Helena Carreiras se tornou a primeira mulher da história de Portugal a assumir o comando do Ministério da Defesa do país, entre 2022 e 2024.
Em entrevista à Folha de São Paulo, a estudiosa sobre gênero nas Forças Armadas disse que teve sua competência questionada ao assumir a pasta em pleno auge do conflito na Ucrânia. Entretanto, segundo ela, a desconfiança foi maior por parte da sociedade civil do que dos militares.
“Há sempre momentos em que sentimos que os preconceitos atuam. Quando eu fui designada ministra da Defesa, lembro-me que houve, não tanto nas Forças Armadas, mas na sociedade civil, comentários de pessoas que diziam: Bem agora, numa altura em que há uma guerra na Europa, será que uma mulher vai ter a noção do que significa esta crise?“.
No Brasil, o Exército argumentou ao STF (Supremo Tribunal Federal) que a fisiologia feminina pode comprometer o desempenho militar e por isso, até então, permanece o veto a mulheres em armas combatentes. A posição da Força Terrestre foi em resposta a 3 ações da Procuradora-Geral da República apresentadas em 2022 que pedem a retirada das últimas barreiras à entrada de mulheres em funções de combate nas Forças Armadas.
Apesar disso, em abril deste ano o Ministério da Defesa iniciou estudos para que mulheres ingressem nas Forças Armadas em funções de combate. A previsão inicial, segundo portaria assinada pelo ministro José Múcio, é de que o primeiro grupo feminino se aliste em 2025 e ingresse em 2026.
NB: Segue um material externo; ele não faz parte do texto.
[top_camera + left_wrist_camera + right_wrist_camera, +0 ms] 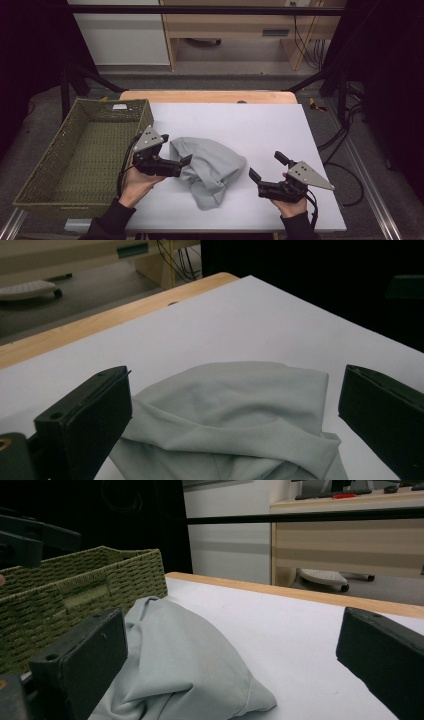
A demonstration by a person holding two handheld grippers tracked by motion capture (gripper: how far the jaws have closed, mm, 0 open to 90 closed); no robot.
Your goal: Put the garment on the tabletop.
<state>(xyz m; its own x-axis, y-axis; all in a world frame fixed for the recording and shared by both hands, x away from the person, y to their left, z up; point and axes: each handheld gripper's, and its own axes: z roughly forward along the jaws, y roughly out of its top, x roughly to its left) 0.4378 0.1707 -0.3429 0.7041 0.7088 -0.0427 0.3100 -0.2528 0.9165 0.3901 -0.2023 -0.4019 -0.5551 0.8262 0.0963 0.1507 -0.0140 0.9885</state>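
Note:
A crumpled pale grey-green cloth (pixel 212 170) lies in a heap on the white table top (pixel 240 125), left of centre. My left gripper (pixel 175 149) is open at the cloth's left edge, one jaw at the fabric and the other just off it. In the left gripper view the cloth (pixel 235 410) lies between and just beyond the spread jaws. My right gripper (pixel 268 166) is open a little to the right of the cloth and apart from it. In the right gripper view the cloth (pixel 185 670) bulges past the left jaw, and nothing sits between the jaws.
A green woven basket (pixel 75 150), with nothing in it, stands against the table's left side; its wall (pixel 75 590) rises behind the cloth in the right gripper view. A wooden strip (pixel 210 96) runs along the table's far edge. Bare white surface lies beyond and right of the cloth.

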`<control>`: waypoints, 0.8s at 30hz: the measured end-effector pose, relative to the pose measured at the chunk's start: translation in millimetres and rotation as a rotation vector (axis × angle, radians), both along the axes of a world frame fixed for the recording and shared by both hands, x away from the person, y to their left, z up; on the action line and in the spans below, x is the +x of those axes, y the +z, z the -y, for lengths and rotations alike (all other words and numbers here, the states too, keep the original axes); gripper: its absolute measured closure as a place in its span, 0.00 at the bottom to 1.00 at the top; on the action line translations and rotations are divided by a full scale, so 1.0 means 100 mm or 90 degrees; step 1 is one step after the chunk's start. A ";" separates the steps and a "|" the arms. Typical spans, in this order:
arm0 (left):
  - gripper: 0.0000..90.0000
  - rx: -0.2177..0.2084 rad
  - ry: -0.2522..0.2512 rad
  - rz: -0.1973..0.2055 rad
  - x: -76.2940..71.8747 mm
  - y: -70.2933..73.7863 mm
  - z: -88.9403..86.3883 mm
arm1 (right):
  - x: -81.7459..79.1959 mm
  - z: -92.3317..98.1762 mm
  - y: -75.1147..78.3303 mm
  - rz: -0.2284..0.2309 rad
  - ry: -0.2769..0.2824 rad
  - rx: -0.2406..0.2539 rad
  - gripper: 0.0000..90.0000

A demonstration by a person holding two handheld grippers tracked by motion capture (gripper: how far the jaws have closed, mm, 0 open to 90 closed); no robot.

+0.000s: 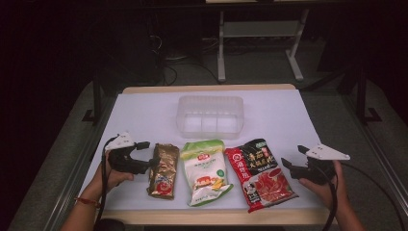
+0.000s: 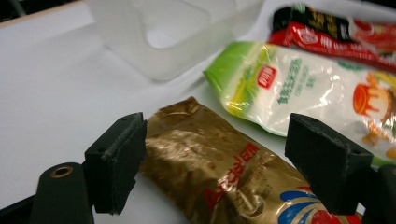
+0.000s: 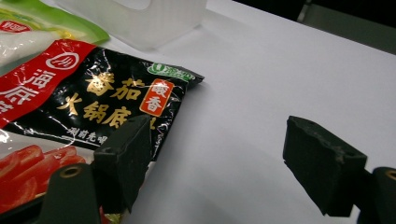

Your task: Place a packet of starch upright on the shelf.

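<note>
Three packets lie in a row near the table's front edge: a gold one [image 1: 163, 171], a green and white one [image 1: 206, 171] and a red and black one [image 1: 260, 173]. My left gripper [image 1: 148, 154] is open at the gold packet's left side. In the left gripper view, the gold packet [image 2: 215, 172] lies between the wide-apart jaws of the left gripper [image 2: 222, 168]. My right gripper [image 1: 294, 156] stands open just right of the red and black packet. In the right gripper view, one jaw of the right gripper [image 3: 223, 165] overlaps the red and black packet's [image 3: 93, 102] edge, with bare table between the jaws.
A clear plastic container [image 1: 210, 115] stands open behind the packets at mid-table, also seen as the container [image 2: 154, 42] and the container [image 3: 140, 18]. White table surface [image 1: 144, 115] lies free to both sides of it. Dark floor and desk legs lie beyond the far edge.
</note>
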State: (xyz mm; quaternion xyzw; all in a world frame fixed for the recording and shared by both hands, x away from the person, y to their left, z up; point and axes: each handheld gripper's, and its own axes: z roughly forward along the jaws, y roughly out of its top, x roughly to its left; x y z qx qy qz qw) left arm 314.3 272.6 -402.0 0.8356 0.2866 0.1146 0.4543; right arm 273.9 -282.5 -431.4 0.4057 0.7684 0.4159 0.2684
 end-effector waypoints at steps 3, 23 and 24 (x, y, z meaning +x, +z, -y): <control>0.23 0.018 -0.014 -0.014 0.02 -0.03 0.10 | 0.00 -0.02 0.00 -0.001 0.004 0.000 0.26; 0.20 0.047 -0.066 -0.113 0.39 -0.12 0.90 | 0.13 -0.15 -0.03 -0.022 0.046 -0.009 0.27; 0.19 0.067 -0.052 -0.108 0.42 -0.16 0.95 | 0.13 -0.16 -0.04 -0.026 0.050 -0.009 0.27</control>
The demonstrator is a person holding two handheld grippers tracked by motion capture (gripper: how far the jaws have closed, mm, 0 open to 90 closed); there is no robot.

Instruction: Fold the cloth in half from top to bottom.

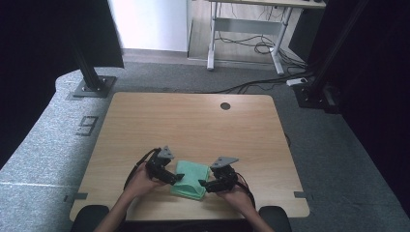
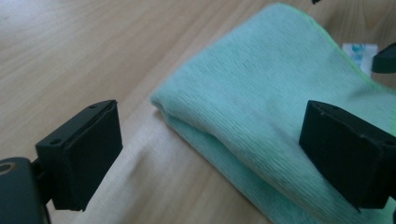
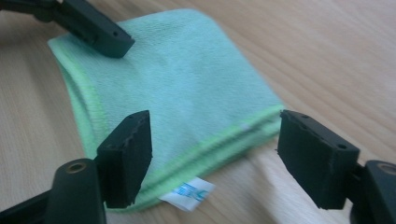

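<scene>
**Folded green cloth, both grippers open around it**

Folded green cloth [image 1: 190, 180] lying flat on the wooden worktop [image 1: 193, 121], near the front edge, right between the two hands. Several layers stacked, lime-stitched hem along the edges, small white care tag [image 3: 187, 194] poking out at one corner (print on it too blurry to read).

Left gripper [image 1: 176, 178] coming in from the cloth's left side, fingers spread wide. Seen from the left gripper view: one finger [image 2: 83, 154] over bare wood, the other [image 2: 348, 151] over the cloth's top, the folded corner sitting between them. Not pinching anything; whether that second finger actually touches the fabric, can't tell.

Right gripper [image 1: 205, 184] at the cloth's right edge, fingers also spread, no squeeze on the fabric. From the right gripper view: the hemmed edge sits between the two, one finger [image 3: 127, 156] in front of the cloth near the tag, the other [image 3: 315, 156] just off the corner over wood. Also in that view, a finger of the left gripper at the cloth's far edge.

Elsewhere: round cable hole [image 1: 225, 106] at the back of the worktop, grey carpet [image 1: 43, 140] all around, another desk frame [image 1: 246, 43] with trailing cables further back.
</scene>
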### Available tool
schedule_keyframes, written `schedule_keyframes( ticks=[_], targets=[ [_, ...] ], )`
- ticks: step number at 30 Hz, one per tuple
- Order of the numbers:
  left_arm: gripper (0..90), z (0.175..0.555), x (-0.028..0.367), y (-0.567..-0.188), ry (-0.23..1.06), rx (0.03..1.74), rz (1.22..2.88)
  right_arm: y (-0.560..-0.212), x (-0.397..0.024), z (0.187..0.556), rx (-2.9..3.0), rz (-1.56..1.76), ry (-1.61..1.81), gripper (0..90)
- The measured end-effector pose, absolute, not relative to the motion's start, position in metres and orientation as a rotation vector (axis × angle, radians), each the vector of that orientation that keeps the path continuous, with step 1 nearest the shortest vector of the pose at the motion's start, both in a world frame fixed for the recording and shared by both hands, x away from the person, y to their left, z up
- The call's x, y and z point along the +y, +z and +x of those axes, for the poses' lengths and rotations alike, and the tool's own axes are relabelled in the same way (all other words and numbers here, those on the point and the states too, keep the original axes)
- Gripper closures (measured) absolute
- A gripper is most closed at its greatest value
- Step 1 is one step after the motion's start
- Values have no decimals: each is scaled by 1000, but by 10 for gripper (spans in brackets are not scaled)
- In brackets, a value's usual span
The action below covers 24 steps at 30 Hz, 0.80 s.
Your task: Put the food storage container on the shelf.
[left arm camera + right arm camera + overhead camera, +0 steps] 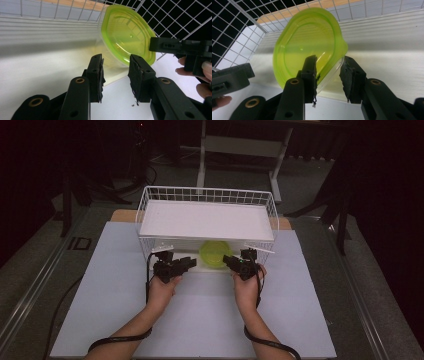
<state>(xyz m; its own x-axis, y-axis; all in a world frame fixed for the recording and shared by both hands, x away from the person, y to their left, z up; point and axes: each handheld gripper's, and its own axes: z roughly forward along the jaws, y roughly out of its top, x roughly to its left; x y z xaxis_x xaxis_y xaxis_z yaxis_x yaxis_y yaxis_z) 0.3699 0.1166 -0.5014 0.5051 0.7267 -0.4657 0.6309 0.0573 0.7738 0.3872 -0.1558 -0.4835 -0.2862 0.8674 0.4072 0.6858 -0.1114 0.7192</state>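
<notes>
Tilting toward the person, green bowl (309, 50) straddled by gaping right hand-held gripper (328, 72).

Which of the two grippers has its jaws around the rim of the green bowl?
The right gripper: the green bowl rim sits between its jaws. The left gripper is open before the bowl, apart.

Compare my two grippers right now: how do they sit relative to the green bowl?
The right gripper has its fingers around the green bowl's rim, not closed on it. The left gripper sits short of the bowl, nothing between its fingers. Both are open and point into the wire basket from opposite sides.
</notes>
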Motion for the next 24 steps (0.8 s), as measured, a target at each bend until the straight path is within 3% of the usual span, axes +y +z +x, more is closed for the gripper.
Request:
schedule_keyframes(
  ticks=[4, 7, 21, 24],
  targets=[
    [625, 368, 115, -501, 103, 1180, 1634, -483, -156, 388, 1938, 1734, 1347, 700],
    [604, 367, 115, -501, 101, 1177, 1630, -483, -157, 387, 1900, 1733, 1358, 537],
    [581, 359, 113, -497, 114, 1102, 1663, -479, -147, 376, 1958, 1586, 1330, 532],
    [530, 351, 116, -497, 121, 1060, 1665, -486, -144, 369, 2004, 1525, 1343, 492]
  ],
)
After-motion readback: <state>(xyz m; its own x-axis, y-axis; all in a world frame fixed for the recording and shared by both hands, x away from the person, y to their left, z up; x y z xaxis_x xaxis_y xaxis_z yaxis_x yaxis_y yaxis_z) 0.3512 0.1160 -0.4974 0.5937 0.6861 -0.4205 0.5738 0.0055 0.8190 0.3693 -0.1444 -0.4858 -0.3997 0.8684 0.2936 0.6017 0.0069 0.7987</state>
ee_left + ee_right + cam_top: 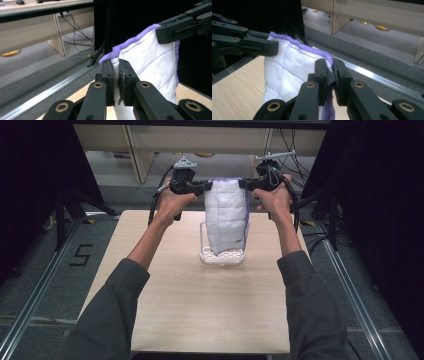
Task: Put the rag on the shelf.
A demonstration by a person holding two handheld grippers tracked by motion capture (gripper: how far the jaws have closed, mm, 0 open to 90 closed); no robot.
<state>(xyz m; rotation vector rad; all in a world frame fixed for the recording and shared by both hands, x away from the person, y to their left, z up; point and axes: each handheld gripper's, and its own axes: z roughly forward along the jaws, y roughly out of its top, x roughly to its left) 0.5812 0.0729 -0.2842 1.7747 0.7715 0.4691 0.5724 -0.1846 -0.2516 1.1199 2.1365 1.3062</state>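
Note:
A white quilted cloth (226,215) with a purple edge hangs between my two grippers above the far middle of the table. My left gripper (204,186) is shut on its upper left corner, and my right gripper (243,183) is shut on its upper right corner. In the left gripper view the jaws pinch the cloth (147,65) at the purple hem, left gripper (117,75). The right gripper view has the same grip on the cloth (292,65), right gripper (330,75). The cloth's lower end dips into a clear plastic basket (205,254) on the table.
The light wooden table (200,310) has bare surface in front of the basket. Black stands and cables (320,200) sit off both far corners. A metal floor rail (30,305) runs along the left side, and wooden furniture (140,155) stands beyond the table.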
Atualmente, existem cerca de 34 mil mulheres nas Forças Armadas Brasileiras, menos de 10% do montante de 360 mil militares.
Segundo Carreiras, o argumento da fisiologia feminina é usado desde os princípios dos tempos, mas ultrapassado pela realidade de integração de mulheres não apenas em especialidades de apoio das Forças Armadas, mas nas próprias armas combatentes.
“No mundo, as mulheres têm desempenhado funções combatentes e o seu papel tem sido reconhecido, vencendo essas questões das diferenças fisiológicas, que evidentemente existem. A inteligência estratégica das organizações permite encontrar todo o tipo de soluções, quer para a transformação dos processos de trabalho, dos equipamentos, o ajuste das características individuais às funções que as pessoas têm de desempenhar“.
A ex-ministra ainda aproveitou para fazer um alerta. “Organizações que não aceitam a diversidade, que são monolíticas, são instituições que vão definhar, que não vão entender e enfrentar os desafios da complexidade de tarefas que têm pela frente. Esses argumentos parecem-me ancorados em receios antigos e tradicionais, que não dão conta de tudo o que já se avançou na maior parte dos países“.